2

protoc-gen-go generates something like this, at the end of the generated go files:


var fileDescriptor_13c75530f718feb4 = []byte{
    // 2516 bytes of a gzipped FileDescriptorProto
    0x1f, 0x8b, 0x08, 0x00, 0x00, 0x00, 0x00, 0x00, 0x02, 0xff, 0xbc, 0x59, 0xdf, 0x6f, 0x1c, 0x47,
...
}

I want to read it in plaintext for debugging purposes.

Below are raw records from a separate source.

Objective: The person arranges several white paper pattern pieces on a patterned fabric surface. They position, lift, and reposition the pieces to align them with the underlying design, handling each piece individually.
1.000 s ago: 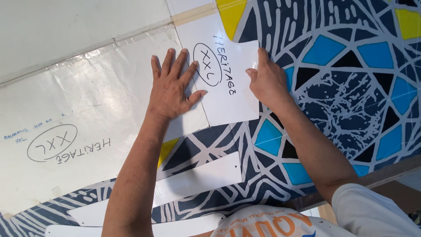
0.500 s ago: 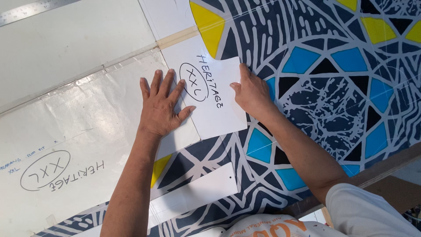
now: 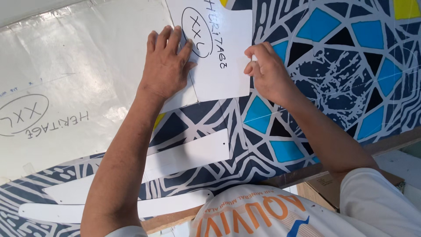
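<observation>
Two hands, left [image 3: 165, 66] and right [image 3: 268, 74], on one white card pattern [image 3: 223, 57], two white strips [image 3: 188, 156].

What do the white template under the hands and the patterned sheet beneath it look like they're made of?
White template: likely stiff card or thin plastic, matte; it lies flat with clean cut edges and takes marker ink. Patterned sheet: probably printed fabric, matte, with blue, black and yellow shapes; no weave is visible, so it is uncertain.

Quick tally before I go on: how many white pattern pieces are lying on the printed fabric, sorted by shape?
Broad white card template, under both hands: 1
Long narrow white strips: 3
Large translucent sheet alongside: 1
Total: 5
Left hand lies flat on the template; right hand pinches at its edge.
</observation>
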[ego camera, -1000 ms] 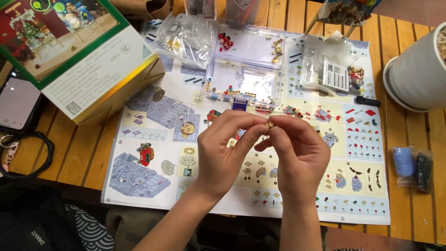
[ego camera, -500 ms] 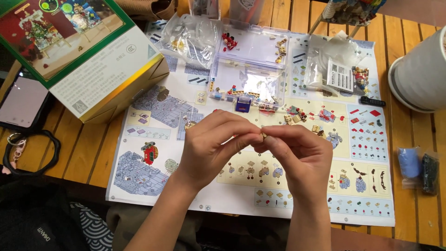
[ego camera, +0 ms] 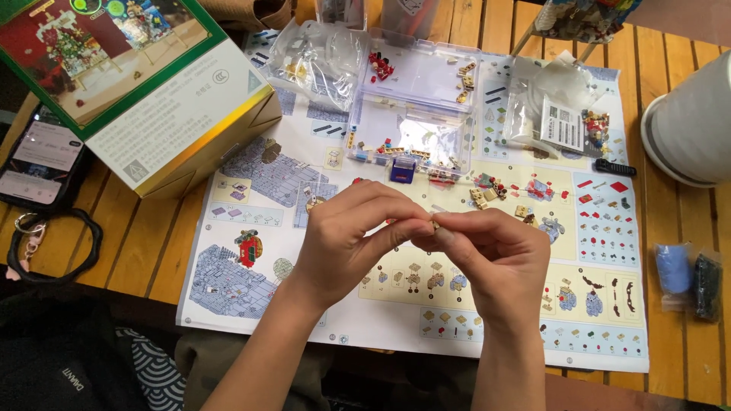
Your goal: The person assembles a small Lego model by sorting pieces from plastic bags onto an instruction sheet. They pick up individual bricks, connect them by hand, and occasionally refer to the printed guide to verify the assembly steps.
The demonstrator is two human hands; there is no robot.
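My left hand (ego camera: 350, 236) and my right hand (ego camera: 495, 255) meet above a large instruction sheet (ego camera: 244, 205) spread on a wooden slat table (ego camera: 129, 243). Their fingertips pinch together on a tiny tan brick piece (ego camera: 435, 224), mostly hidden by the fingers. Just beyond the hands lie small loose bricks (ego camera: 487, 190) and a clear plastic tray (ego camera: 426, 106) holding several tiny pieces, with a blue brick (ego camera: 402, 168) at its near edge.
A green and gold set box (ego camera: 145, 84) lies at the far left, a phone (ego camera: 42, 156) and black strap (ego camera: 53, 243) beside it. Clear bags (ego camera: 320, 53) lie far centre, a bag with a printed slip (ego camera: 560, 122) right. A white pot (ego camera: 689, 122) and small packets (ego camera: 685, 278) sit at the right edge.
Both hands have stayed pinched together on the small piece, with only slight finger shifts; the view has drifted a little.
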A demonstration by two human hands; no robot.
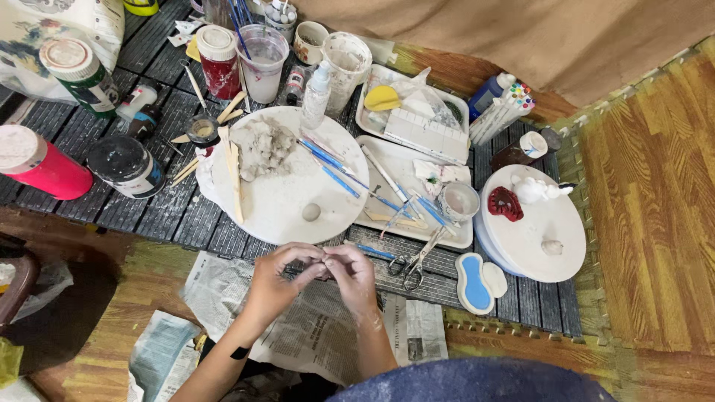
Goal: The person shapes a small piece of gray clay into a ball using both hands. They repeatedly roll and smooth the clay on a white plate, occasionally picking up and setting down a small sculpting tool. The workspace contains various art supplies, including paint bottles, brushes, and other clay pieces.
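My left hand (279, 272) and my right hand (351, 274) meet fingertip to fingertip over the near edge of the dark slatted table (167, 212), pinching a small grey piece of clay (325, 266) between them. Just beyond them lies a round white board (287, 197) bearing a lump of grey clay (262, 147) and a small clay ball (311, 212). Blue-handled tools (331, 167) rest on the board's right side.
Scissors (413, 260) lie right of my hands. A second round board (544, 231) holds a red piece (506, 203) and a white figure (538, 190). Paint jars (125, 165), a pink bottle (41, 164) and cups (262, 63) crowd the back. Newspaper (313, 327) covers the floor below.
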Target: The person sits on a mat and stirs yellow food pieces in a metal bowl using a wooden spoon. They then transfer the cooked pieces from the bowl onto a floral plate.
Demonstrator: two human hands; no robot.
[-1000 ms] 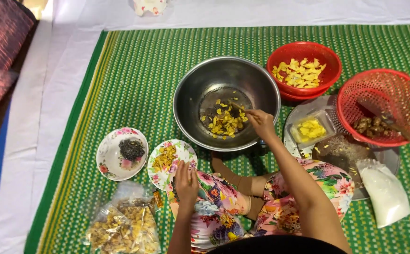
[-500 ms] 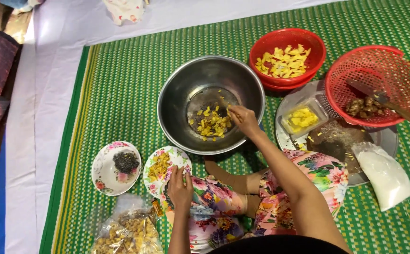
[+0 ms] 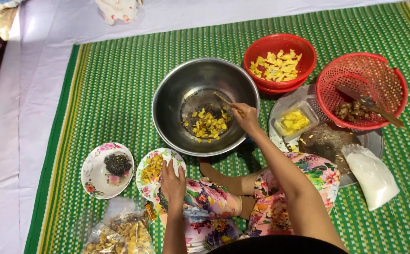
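Note:
I sit cross-legged on a green woven mat [image 3: 111,94]. My right hand [image 3: 245,115] reaches into a large steel bowl [image 3: 177,89] and grips a thin wooden stick [image 3: 224,99] over yellow food pieces [image 3: 208,125] at the bowl's bottom. My left hand [image 3: 173,182] rests with fingers spread on the edge of a floral plate [image 3: 144,162] that holds yellow bits, next to my knee.
A second floral plate [image 3: 92,175] holds a dark heap. A red bowl [image 3: 303,51] of yellow pieces and a red basket [image 3: 393,80] with a knife [image 3: 372,104] stand at right. A steel tray [image 3: 374,140], a white bag [image 3: 372,175] and clear snack bags [image 3: 115,233] lie near.
My right hand has shifted slightly inside the steel bowl, and the thin stick now shows in it. The view has slid, so everything sits further right. My left hand stays on the plate.

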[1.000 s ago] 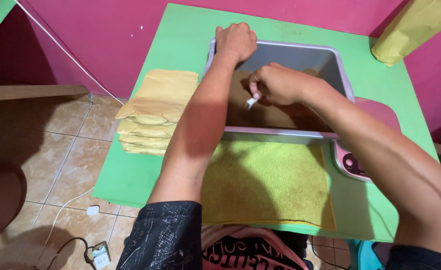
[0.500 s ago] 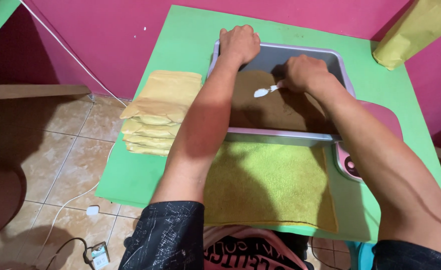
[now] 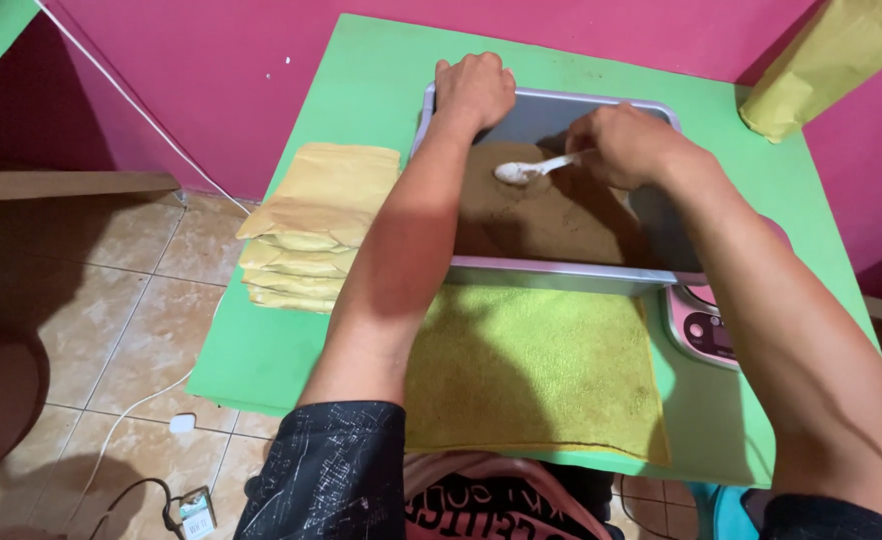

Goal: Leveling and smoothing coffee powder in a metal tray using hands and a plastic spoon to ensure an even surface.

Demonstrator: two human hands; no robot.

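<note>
A grey metal tray (image 3: pixel 561 274) holding brown powder (image 3: pixel 536 215) sits on a green table (image 3: pixel 361 90). My left hand (image 3: pixel 474 88) grips the tray's far left corner, fingers curled over the rim. Over the tray's far right part, my right hand (image 3: pixel 626 143) holds a white plastic spoon (image 3: pixel 531 170) by its handle. The spoon's bowl points left and hovers just above the powder.
A yellow-green towel (image 3: pixel 536 375) lies on the table in front of the tray. A stack of tan paper bags (image 3: pixel 311 225) is at the left edge. A pink scale (image 3: pixel 706 325) pokes out at the right. A tan bag (image 3: pixel 821 65) leans at the back right.
My right hand has moved from the tray's middle toward its far right side, and the spoon now lies flatter with its bowl pointing left. My left hand stayed on the tray corner.
</note>
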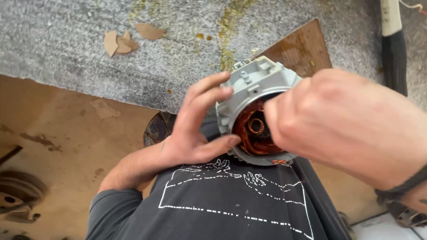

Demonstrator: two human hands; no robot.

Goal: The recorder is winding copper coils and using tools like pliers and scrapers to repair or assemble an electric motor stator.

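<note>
I hold a grey motor housing (251,84) with copper windings (251,129) inside it, close in front of my chest. My left hand (195,126) grips the housing's left side, fingers spread over the rim and thumb under the lower edge. My right hand (342,120) covers the right side of the housing, its fingertips at the opening by the copper windings. What the right fingers pinch is hidden.
A speckled grey slab (89,53) lies ahead with torn brown paper scraps (120,42) on it and a brown board (298,49) at the right. A black-and-white tool handle (393,49) stands at the far right. Metal parts (18,195) lie on the floor at the lower left.
</note>
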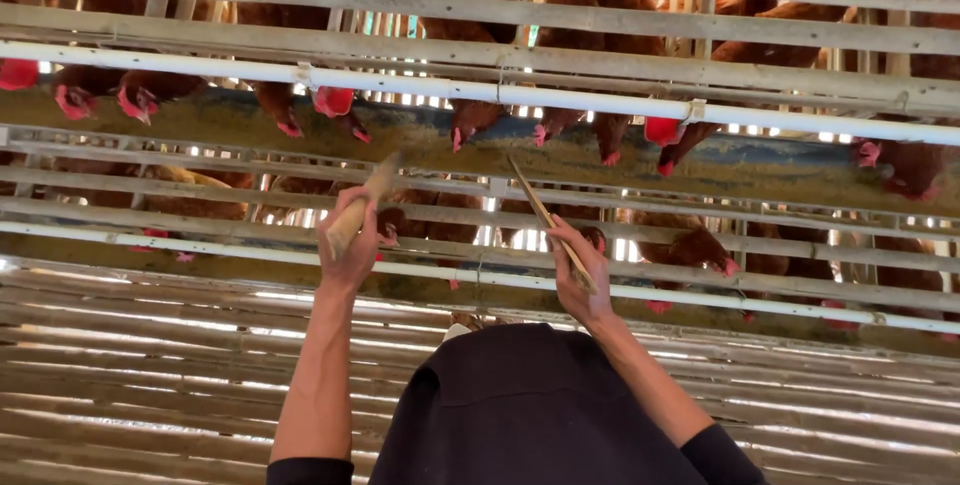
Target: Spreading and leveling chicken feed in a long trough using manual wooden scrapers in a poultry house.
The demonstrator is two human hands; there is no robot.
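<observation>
Wooden slats and a white pipe [560, 97] front the coop, brown hens [470, 120] pecking along the trough [240, 120] behind. At nine o'clock of the dark bag [530, 410], the left hand [350, 245] is clamped on a thick stick [362, 207]; at two o'clock, the right hand [580, 270] is closed around a thin stick [545, 215] slanting toward eleven.
</observation>
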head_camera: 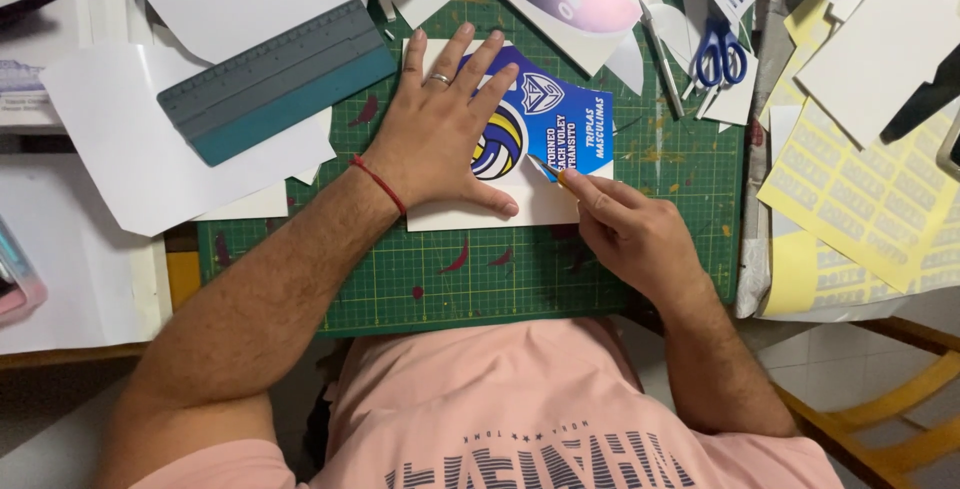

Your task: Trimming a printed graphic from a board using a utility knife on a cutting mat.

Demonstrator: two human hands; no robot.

How to do that?

Why I want it - a small change that should not produce change in this generated file does, and I am figuring out why (and it is hard to debug, as it's just a binary blob).

Karel Bílek
  • 36,467
  • 31
  • 94
  • 149

2 Answers2

3

I wrote a code like this, to parse and print the blob.

The key logic is actually from https://github.com/grpc/grpc-go/blob/759de4dd00c25745b6f3d7a9fdfb32beaf1d838e/reflection/serverreflection.go#L202-L226

package main

import (
    "bytes"
    "compress/gzip"
    "encoding/json"
    "fmt"

    "io/ioutil"

    proto "github.com/golang/protobuf/proto"
    dpb "github.com/golang/protobuf/protoc-gen-go/descriptor"
    _ [here write path to your generated go source]
    // include the line above if you want to use proto.FileDescriptor,
    // leave if you just copy-paste the bytes below
)

func main() {
    // here write the path that is used in the generated file
    // in init(), as an argument to proto.RegisterFile 
    // (or just copypaste the bytes instead of using proto.FileDescriptor)
    bytes := proto.FileDescriptor(XXX)

    fd, err := decodeFileDesc(bytes)
    if err != nil {
        panic(err)
    }
    b, err := json.MarshalIndent(fd,"","  ")
    if err != nil {
        panic(err)
    }
    fmt.Println(string(b))
}

// decompress does gzip decompression.
func decompress(b []byte) ([]byte, error) {
    r, err := gzip.NewReader(bytes.NewReader(b))
    if err != nil {
        return nil, fmt.Errorf("bad gzipped descriptor: %v", err)
    }
    out, err := ioutil.ReadAll(r)
    if err != nil {
        return nil, fmt.Errorf("bad gzipped descriptor: %v", err)
    }
    return out, nil
}

func decodeFileDesc(enc []byte) (*dpb.FileDescriptorProto, error) {
    raw, err := decompress(enc)
    if err != nil {
        return nil, fmt.Errorf("failed to decompress enc: %v", err)
    }

    fd := new(dpb.FileDescriptorProto)
    if err := proto.Unmarshal(raw, fd); err != nil {
        return nil, fmt.Errorf("bad descriptor: %v", err)
    }
    return fd, nil
}

This prints the data from the proto file, as a JSON.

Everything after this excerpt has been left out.